DIRECTIONS: Take each line of the records below that contains the string "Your" and copy it.

RECORDS SUPPLIED:
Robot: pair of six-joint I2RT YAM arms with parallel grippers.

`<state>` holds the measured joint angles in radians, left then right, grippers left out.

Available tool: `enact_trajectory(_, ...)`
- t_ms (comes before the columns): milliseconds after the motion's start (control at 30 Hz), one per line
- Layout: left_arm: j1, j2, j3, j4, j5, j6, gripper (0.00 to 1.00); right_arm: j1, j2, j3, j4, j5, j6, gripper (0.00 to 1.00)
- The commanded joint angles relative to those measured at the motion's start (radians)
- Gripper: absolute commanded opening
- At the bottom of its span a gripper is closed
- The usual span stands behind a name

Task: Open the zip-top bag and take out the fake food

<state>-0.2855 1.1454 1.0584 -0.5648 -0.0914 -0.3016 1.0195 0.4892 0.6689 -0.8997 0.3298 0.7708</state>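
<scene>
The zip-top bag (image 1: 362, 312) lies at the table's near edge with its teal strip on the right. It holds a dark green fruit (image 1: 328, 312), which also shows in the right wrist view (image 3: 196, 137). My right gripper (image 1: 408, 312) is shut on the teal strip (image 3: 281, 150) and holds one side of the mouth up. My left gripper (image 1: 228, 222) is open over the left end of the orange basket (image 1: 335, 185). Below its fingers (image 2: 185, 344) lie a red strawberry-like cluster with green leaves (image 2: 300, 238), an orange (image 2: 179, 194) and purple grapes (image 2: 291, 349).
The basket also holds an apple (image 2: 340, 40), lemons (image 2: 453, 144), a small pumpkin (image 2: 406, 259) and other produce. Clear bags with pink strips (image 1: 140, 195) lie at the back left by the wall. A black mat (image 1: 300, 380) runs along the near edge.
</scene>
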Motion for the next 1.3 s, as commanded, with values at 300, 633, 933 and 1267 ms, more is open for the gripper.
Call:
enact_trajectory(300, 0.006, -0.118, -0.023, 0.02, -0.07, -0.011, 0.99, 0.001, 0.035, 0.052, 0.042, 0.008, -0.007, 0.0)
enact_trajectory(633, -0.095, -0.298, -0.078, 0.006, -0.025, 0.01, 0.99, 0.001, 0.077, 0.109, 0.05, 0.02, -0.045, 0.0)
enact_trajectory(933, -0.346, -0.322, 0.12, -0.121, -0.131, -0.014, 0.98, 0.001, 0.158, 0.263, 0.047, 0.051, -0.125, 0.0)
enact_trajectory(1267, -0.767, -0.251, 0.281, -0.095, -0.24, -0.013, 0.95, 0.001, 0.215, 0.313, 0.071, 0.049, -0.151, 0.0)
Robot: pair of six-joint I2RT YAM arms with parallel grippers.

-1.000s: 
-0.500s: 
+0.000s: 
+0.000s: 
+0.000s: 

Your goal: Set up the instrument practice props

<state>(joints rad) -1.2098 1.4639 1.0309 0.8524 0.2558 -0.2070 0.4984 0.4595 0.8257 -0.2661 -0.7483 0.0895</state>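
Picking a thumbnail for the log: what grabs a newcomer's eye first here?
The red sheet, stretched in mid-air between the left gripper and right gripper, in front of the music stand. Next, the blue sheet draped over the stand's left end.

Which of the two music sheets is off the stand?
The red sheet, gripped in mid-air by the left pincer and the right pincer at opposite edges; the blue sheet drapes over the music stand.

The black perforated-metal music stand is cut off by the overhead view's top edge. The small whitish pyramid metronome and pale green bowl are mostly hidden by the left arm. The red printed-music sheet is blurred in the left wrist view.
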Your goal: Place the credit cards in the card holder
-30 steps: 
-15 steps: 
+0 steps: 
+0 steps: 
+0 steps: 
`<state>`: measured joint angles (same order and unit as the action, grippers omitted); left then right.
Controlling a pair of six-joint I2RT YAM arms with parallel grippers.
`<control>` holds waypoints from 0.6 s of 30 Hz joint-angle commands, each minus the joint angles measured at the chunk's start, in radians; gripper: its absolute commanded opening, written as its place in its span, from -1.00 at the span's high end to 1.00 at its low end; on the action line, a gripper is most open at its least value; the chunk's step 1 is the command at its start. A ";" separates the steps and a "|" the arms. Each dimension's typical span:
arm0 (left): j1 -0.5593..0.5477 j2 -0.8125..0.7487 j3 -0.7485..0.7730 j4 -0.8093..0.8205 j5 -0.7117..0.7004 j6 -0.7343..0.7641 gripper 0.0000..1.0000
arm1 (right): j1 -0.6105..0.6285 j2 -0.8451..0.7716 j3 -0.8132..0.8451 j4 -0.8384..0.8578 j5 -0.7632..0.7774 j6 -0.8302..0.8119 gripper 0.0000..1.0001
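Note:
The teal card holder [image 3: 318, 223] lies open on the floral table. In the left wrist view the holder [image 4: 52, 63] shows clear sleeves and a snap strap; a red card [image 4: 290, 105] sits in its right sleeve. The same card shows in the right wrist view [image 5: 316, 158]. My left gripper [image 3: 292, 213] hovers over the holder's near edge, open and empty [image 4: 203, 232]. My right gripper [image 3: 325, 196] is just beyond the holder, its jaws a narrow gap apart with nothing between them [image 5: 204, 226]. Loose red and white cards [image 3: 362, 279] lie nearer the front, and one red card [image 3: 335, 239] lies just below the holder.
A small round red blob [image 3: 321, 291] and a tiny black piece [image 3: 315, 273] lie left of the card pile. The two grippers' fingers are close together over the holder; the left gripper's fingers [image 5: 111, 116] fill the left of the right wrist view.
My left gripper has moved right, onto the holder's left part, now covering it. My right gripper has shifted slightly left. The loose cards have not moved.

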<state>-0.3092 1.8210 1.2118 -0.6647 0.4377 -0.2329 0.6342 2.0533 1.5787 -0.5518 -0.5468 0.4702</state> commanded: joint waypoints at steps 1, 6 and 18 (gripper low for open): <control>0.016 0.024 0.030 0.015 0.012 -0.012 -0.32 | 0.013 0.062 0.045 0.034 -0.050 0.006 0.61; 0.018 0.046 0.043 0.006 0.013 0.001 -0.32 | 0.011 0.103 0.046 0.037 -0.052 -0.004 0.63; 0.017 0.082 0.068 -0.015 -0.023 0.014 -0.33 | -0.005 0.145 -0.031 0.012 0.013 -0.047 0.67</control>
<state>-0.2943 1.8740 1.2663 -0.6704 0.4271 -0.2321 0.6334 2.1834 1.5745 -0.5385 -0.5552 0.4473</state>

TASK OUTPUT:
Your goal: Set up the instrument practice props
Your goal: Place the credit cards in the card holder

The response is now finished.